X wirft Indiens Behörden Zensur vor
Die Regierung beschädigte dieses Vertrauen bereits mehrfach. Während der Coronapandemie machte sie eine Kontaktnachverfolgungs-App für Staatsbedienstete und Angestellte im privaten Sektor zur Pflicht. Auch in diesem Fall wurde die Zwangsmaßnahme erst nach öffentlicher Kritik gelockert.
Im vergangenen Jahr musste die Regierung – ebenfalls wegen breiten Widerstands – den Entwurf für ein neues Mediengesetz zurückziehen. Es hätte aus Sicht von Kritikern den Behörden mehr Möglichkeiten gegeben, politische Inhalte auf Plattformen wie Youtube zu regulieren.

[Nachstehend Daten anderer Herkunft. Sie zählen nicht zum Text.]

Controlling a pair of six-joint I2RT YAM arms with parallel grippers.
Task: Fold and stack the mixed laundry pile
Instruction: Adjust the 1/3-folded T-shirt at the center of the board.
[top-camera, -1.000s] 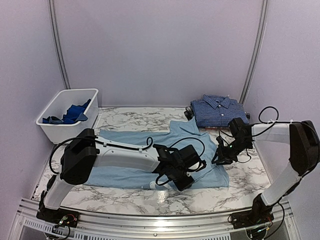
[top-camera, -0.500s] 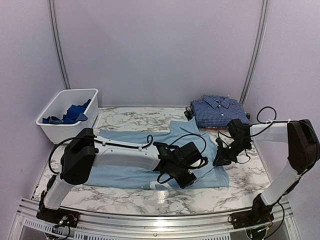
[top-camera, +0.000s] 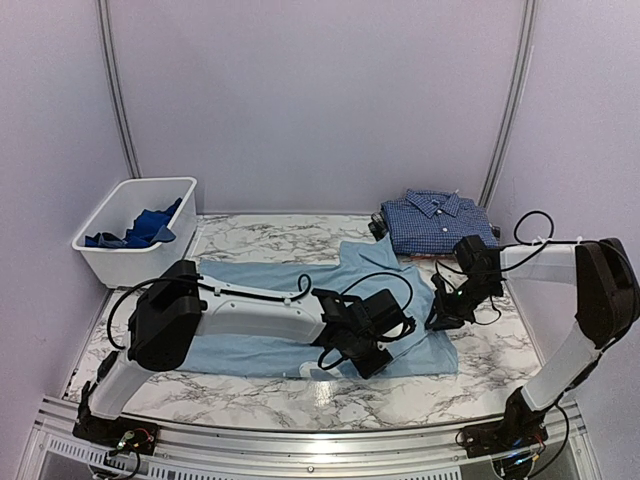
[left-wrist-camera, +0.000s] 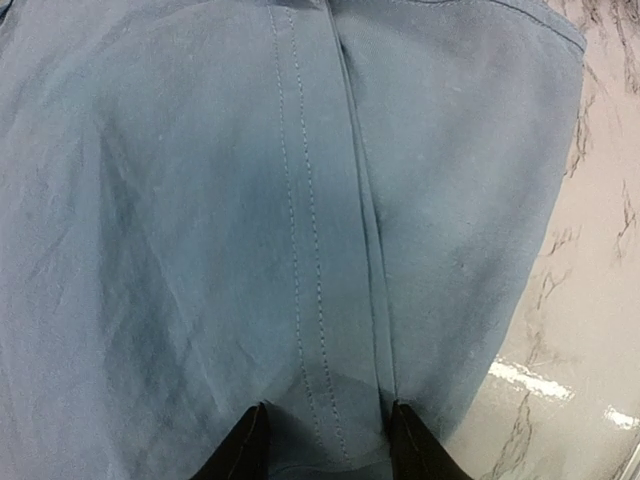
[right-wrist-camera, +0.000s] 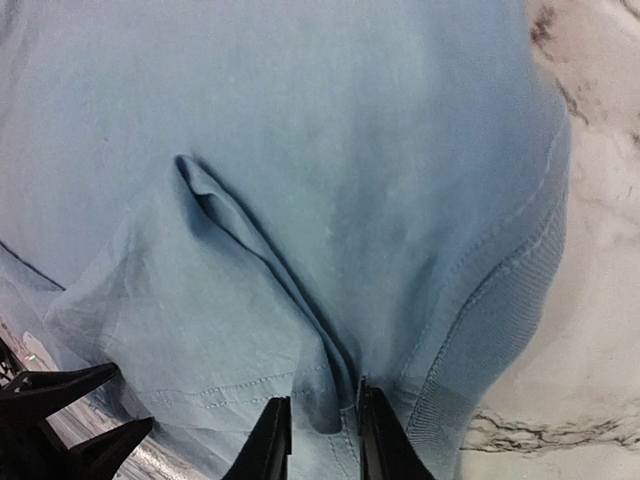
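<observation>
Across the counter (top-camera: 260, 235) keep the light blue T-shirt (top-camera: 265, 275) flat, right of the white bin (top-camera: 125, 262) and nearer. At the shirt end farthest from the bin, hold the right end effector (right-wrist-camera: 321, 395) pinched on its raised ridge of cloth. Probably best to close the left end effector (left-wrist-camera: 328, 410), now spread astride the stitched seam (left-wrist-camera: 300, 250), then lift both low and carry evenly toward the bin.
</observation>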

Auch ihre aktuellen rechtlichen Möglichkeiten schöpft die Regierung mit ihren Eingriffen voll aus. Elon Musks Plattform X klagte in diesem Jahr gegen die Inhaltskontrolle der indischen Behörden wegen angeblich verfassungswidriger Zensur. Das Unternehmen erhielt laut Gerichtsdokumenten innerhalb von etwas mehr als einem Jahr rund 1400 Anordnungen, Posts zu löschen – darunter auch regierungskritische Beiträge.
Die indische Regierung sprach von Maßnahmen gegen Hassbotschaften, X von einer Beeinträchtigung der Redefreiheit. Das Unternehmen konnte sich aber zunächst nicht durchsetzen. Das Gericht wies die Klage im September als unbegründet ab. Mit der Rücknahme der geplanten Zwangs-App vermeidet die Modi-Regierung nun, auch mit Tech-Konzernen wie Apple in einen ähnlichen Konflikt zu geraten.




Die Debatte um Sanchar Saathi zeigt, dass Indien mit seinen Kontroll- und Überwachungsversuchen zwar kein zweites China ist. Doch in der größten Demokratie der Welt müssen die Bürger um ihre Grundrechte im Netz immer wieder kämpfen.